Work required – Once the line containing "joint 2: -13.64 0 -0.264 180" is found in the entries below, reproduce it and every line after it, stopping at and including the line containing "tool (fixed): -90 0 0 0"; reproduce nothing else, and keep each line exact.

*** Records shown

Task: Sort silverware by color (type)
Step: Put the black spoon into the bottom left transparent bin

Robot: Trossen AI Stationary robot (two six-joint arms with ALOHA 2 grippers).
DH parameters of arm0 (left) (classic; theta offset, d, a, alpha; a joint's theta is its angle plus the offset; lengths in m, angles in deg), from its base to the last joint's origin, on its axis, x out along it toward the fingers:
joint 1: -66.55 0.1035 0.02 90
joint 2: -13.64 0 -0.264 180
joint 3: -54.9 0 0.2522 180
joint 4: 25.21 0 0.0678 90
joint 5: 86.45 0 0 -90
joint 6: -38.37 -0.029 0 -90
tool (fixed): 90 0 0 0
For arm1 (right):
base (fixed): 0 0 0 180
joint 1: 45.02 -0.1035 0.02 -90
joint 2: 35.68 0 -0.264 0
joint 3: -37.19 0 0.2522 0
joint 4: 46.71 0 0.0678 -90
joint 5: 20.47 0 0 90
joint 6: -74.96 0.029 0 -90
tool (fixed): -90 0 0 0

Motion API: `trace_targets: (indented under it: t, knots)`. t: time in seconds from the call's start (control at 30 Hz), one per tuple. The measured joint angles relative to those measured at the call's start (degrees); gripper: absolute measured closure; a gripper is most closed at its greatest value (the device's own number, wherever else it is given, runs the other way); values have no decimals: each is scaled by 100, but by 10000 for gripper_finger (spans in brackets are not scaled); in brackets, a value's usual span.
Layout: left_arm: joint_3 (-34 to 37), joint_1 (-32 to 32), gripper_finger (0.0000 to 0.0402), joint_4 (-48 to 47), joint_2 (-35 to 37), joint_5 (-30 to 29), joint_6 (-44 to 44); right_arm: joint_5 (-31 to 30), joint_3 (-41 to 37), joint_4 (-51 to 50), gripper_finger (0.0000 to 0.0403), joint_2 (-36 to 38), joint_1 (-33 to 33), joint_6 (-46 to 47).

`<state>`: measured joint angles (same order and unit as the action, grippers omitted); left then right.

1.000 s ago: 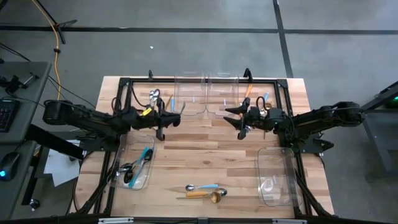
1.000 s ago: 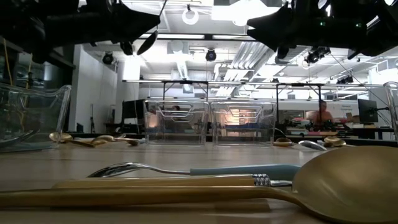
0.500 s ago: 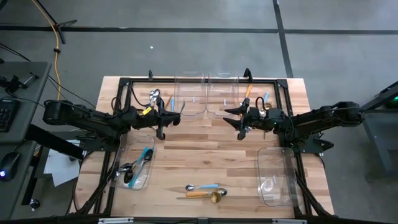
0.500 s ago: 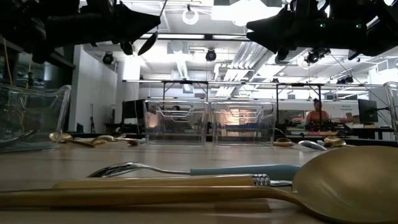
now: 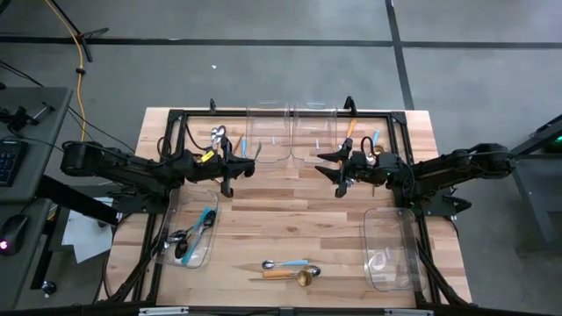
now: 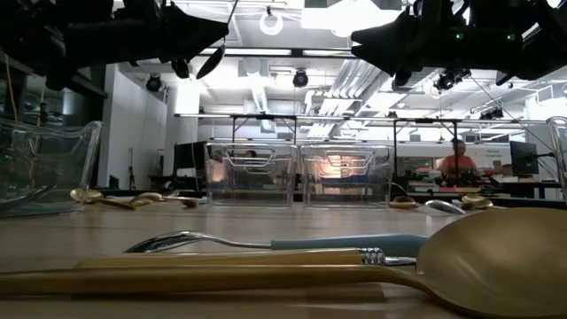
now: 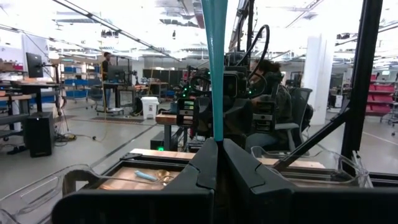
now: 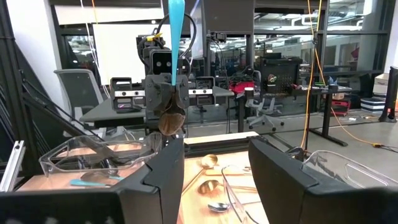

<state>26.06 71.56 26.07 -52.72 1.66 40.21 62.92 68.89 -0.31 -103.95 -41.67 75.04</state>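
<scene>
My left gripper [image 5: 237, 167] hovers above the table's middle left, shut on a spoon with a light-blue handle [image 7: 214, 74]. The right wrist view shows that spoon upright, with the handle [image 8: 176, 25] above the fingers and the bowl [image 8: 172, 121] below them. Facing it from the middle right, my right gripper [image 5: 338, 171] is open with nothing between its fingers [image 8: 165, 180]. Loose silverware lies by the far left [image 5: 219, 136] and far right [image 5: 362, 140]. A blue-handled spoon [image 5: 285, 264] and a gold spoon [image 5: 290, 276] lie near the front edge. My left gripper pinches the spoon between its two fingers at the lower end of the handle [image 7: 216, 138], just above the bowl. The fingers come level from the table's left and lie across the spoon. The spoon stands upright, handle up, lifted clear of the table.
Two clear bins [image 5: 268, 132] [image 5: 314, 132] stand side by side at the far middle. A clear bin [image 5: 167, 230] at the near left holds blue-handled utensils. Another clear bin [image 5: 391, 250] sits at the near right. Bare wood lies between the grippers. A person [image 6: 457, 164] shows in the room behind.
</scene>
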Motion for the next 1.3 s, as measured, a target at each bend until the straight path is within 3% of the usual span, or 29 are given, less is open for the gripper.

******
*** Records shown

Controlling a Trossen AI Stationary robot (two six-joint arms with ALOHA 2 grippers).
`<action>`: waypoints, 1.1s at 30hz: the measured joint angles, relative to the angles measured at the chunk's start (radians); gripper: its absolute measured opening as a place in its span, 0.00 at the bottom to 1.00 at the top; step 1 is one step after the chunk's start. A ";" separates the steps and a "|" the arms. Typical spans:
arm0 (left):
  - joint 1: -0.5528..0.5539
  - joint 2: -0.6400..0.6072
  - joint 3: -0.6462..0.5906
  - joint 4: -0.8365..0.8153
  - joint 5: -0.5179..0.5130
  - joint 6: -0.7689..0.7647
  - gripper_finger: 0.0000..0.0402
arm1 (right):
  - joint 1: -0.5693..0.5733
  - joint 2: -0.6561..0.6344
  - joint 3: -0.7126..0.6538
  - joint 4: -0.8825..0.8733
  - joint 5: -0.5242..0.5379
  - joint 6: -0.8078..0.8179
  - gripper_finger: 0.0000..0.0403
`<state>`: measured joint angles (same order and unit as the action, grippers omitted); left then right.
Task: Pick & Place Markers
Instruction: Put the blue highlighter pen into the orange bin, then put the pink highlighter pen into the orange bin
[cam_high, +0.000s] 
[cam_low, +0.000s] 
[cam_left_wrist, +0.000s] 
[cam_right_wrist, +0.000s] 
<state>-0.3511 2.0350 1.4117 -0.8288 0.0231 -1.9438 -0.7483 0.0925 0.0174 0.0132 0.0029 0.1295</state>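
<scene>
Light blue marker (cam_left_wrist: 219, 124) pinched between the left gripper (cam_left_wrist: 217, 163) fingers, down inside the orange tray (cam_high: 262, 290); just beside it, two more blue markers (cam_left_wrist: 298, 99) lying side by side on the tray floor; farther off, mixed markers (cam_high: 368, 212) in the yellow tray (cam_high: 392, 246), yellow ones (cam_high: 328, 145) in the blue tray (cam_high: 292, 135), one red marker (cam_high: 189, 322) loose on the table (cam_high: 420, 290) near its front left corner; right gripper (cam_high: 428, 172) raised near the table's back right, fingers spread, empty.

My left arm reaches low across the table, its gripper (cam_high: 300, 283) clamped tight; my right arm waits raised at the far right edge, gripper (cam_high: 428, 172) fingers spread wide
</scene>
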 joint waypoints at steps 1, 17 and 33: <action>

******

Task response –
joint 2: -13.64 0 -0.264 180
joint 3: -54.9 0 0.2522 180
joint 4: 25.21 0 0.0678 90
joint 5: 86.45 0 0 -90
joint 6: -38.37 -0.029 0 -90
tool (fixed): 90 0 0 0
For arm1 (right):
base (fixed): 0 0 0 180
joint 1: 45.02 -0.1035 0.02 -90
joint 2: 35.68 0 -0.264 0
joint 3: -37.19 0 0.2522 0
joint 4: 46.71 0 0.0678 -90
joint 5: 20.47 0 0 90
joint 6: -74.96 0.029 0 -90
tool (fixed): -90 0 0 0

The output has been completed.